Ben, giving a Turkish Couple directions

We took the train to Basel to begin our tour. Winding our way via bike paths, we found our way across and then beside the Rhine River. It was navigating by feel. Within six kilometers we were crossing into Germany.

And almost immediately once we were in Germany, we were leaving Germany. We crossed the Three Countries Bridge into France. I was in Germany for 600 meters. But it counts.

Three Countries Bridge

Once in France we were on pancake flat roads, parallel to the Rhine River and the Grand Canal of Alsace but never quite seeing it. The road was a chip and tar road and a bit difficult to pedal. After 12 kilometers we turned towards the river and followed a road back to a hydro-electric power plant on the river at Krembs.

Hyrdoelectric Plant at Krembs on the Rhine River

No cars but we could cross the damn on bikes. We stopped to watch a ship come through the lock.

Ship coming through the lock at Krembs

Once we crossed the dam we followed the canal south until crossing into Germany. We jumped on a bike bath which was paved but turned to dirt and gravel. Germany has many bike paths next to roads, most are paved but this one wasn’t. We rode it for a few kilometers before finding another path/road which was paved.

Bike path in Germany ran out of pavement

Ben had printed out directions but we seemed to be off cue as much as on and it sure was fun. We followed open roads to wherever they led – which was not to lunch.

Closed on Mondays

Hungry, my breakfast was a Snickers bar in the train station, we found a restaurant/tavern which was closed on Mondays. Then another. And another. Finally we found a place in Kandern in the Black Forest which may have been Pizzeria Sanlorenzo, but I can’t say for sure. After a cyclists’ lunch of pizza, we headed out and up – up a beautiful road through the Black Forest.

Black Forest

Occasionally at a town or intersection Ben would check GPS but just as often we would say – “let’s go that way” as long as it was headed south or west – back towards his home in Sissach.

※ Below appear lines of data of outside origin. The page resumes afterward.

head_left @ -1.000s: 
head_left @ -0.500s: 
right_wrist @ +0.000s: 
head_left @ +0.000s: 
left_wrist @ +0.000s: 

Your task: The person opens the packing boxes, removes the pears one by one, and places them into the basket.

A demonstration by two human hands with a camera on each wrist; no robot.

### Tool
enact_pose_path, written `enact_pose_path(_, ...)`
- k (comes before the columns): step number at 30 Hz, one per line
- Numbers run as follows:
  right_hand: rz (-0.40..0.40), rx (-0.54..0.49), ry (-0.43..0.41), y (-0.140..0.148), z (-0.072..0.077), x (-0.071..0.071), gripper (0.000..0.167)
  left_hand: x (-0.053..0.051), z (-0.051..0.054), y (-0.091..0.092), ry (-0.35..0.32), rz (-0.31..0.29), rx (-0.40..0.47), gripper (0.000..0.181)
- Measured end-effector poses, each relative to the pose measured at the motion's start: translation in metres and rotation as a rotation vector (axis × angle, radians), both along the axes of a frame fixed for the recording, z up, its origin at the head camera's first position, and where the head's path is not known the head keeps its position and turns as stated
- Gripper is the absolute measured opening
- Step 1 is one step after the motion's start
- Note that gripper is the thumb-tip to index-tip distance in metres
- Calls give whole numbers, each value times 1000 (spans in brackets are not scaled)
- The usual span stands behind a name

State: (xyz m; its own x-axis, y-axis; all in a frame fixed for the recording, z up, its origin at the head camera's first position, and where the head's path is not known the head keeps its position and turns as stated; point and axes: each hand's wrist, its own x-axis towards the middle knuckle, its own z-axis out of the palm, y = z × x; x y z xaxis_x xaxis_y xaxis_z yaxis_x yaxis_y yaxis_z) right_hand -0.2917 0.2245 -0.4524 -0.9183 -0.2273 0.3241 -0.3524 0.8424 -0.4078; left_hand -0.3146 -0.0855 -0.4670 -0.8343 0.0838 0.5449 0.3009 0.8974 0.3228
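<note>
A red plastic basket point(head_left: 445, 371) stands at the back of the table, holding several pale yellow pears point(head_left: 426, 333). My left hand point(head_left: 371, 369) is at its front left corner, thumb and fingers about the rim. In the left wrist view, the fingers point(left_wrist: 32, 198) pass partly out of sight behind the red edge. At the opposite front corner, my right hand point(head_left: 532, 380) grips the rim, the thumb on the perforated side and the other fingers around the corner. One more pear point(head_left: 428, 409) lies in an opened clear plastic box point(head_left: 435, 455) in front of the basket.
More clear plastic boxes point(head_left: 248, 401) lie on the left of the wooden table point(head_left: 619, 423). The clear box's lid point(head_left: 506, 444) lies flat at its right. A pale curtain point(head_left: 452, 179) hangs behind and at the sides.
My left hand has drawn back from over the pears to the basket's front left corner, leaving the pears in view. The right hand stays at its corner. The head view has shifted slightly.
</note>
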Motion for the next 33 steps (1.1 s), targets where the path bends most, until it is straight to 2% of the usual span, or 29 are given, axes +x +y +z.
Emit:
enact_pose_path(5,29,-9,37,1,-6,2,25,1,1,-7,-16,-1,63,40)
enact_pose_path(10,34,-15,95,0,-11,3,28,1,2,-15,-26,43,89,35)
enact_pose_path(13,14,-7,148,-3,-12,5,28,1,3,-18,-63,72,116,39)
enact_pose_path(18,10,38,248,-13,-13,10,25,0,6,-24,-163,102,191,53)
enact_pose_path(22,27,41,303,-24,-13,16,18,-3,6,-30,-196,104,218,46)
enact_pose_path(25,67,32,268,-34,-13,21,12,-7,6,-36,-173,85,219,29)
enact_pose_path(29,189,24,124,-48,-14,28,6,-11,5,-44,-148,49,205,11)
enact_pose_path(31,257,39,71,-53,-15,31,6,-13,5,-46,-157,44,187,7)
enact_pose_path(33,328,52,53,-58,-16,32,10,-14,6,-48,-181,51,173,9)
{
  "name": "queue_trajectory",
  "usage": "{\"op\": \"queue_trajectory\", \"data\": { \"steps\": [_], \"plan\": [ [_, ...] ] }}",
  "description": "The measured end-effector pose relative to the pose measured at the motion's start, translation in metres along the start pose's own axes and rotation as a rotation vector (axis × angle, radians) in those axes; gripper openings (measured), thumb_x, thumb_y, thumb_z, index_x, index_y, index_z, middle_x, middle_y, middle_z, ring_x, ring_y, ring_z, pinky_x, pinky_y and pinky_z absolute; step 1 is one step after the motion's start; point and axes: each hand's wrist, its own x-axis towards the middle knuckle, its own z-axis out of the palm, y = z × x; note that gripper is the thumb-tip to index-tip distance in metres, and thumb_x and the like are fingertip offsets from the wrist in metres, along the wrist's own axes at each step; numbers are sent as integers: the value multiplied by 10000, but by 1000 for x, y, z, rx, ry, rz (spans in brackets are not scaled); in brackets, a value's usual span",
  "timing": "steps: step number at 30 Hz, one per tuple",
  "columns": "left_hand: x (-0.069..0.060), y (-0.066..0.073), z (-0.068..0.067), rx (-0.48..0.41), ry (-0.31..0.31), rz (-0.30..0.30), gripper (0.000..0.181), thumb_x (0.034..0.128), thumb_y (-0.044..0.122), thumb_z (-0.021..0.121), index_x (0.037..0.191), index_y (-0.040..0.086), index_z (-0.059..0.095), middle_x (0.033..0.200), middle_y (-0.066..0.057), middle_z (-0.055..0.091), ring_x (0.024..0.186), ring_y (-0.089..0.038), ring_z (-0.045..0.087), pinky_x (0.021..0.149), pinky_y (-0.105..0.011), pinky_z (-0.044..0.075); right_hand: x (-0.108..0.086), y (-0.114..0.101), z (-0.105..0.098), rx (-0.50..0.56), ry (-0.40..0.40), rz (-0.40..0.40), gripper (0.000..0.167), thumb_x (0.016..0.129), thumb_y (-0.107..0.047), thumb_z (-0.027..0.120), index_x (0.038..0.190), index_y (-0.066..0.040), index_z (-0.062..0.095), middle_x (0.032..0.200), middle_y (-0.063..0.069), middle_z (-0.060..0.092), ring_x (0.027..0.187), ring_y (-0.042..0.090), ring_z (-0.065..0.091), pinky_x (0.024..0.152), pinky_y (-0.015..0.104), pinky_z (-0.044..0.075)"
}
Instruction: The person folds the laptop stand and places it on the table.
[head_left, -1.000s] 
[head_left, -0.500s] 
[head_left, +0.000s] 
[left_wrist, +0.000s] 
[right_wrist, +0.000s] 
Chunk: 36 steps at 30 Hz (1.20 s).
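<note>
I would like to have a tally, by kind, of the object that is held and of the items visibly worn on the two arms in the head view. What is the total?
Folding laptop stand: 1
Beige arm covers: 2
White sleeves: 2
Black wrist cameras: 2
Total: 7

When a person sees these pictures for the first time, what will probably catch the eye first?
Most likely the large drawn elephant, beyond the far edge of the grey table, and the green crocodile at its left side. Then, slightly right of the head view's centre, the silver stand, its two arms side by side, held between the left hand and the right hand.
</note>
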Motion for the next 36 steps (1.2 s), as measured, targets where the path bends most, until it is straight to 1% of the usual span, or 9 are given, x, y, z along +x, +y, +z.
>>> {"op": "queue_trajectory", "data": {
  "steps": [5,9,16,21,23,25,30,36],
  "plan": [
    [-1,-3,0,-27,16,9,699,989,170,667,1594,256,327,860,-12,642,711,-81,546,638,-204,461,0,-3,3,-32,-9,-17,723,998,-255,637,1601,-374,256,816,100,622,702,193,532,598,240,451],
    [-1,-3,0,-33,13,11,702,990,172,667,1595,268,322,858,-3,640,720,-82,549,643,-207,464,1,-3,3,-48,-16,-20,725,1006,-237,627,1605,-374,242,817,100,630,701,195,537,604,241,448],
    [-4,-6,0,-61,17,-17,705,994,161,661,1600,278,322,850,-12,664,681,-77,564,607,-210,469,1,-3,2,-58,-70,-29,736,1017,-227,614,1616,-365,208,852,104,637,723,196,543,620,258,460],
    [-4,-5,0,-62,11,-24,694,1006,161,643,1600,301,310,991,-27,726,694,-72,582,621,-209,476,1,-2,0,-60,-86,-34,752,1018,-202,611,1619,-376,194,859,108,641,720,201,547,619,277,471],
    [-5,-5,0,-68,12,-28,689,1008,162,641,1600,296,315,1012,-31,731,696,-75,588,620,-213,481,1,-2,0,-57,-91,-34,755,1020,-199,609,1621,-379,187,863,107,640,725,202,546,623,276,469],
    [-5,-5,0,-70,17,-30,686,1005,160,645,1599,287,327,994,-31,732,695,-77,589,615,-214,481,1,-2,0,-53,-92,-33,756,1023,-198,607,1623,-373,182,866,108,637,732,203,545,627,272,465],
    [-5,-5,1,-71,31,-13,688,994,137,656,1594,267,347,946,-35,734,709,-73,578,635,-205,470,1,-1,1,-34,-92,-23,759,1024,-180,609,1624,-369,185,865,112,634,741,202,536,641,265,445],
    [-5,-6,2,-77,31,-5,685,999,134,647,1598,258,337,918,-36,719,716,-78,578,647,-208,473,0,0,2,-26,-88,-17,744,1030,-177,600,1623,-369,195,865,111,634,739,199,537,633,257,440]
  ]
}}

Ben and a Bike Path in Germany

We were on country roads, for the most part not heavily traveled, but just as often we jumped on the paved bike paths which followed the roads.

Reaching Rheinfelden, Germany, Ben mostly knew the way except that a landmark old building was missing. A quick question to a tourist and we were headed across the bridge crossing the Rhine back into Switzerland, to Rheinfelden, Switzerland. Two questions really. Which way to Switzerland and is that water (in the fountain) potable? (It wasn’t)

Rheinfelden, Switzerland

Ben said from Rheinfelden it would be 15 km more – all uphill. Before leaving, we found a water fountain with potable water and filled our bottles.

Ben, filling his water bottle

Once we left Rheinfelden we were on a somewhat traveled road until going through Magden. And there the climb began. In earnest.

 

Bridge over River Rhine at Rheinfelden Germany and Switzerland

In the morning we had been riding on dead flat roads along the Rhine in Basel and in France. But in Germany we picked up some hills in the Black Forest and now we had a small mountain to get over. My Garmin was showing it was mostly 11-12%. This was a mini Mt. Washington – 12% but for only two kilometers and not 12 kilometers.

Ben at the summit before Sissach

And it was raining. Cloudy in the morning and sunny in Germany, the rain was coming down in Switzerland. But it felt good on the climb. Once over the top we had 3k back to town. I was able to drop the bike, change, and catch my train, all in a matter of a few minutes.

Meanwhile, back at the bike shop

Three countries on a bike. What a great ride!

Barry and Ben
Barry and Ben

A big SHOUT OUT to Ben and Corinne Kolb, my hosts on this day. They were both exchange students in the 90s who I have kept in close contact with. And on this day they were both texting each other as to my whereabouts. I was staying with Corinne and she seemed very worried I would miss my train connections to Ben. And when I left Ben texted her with my EPA. Love you both!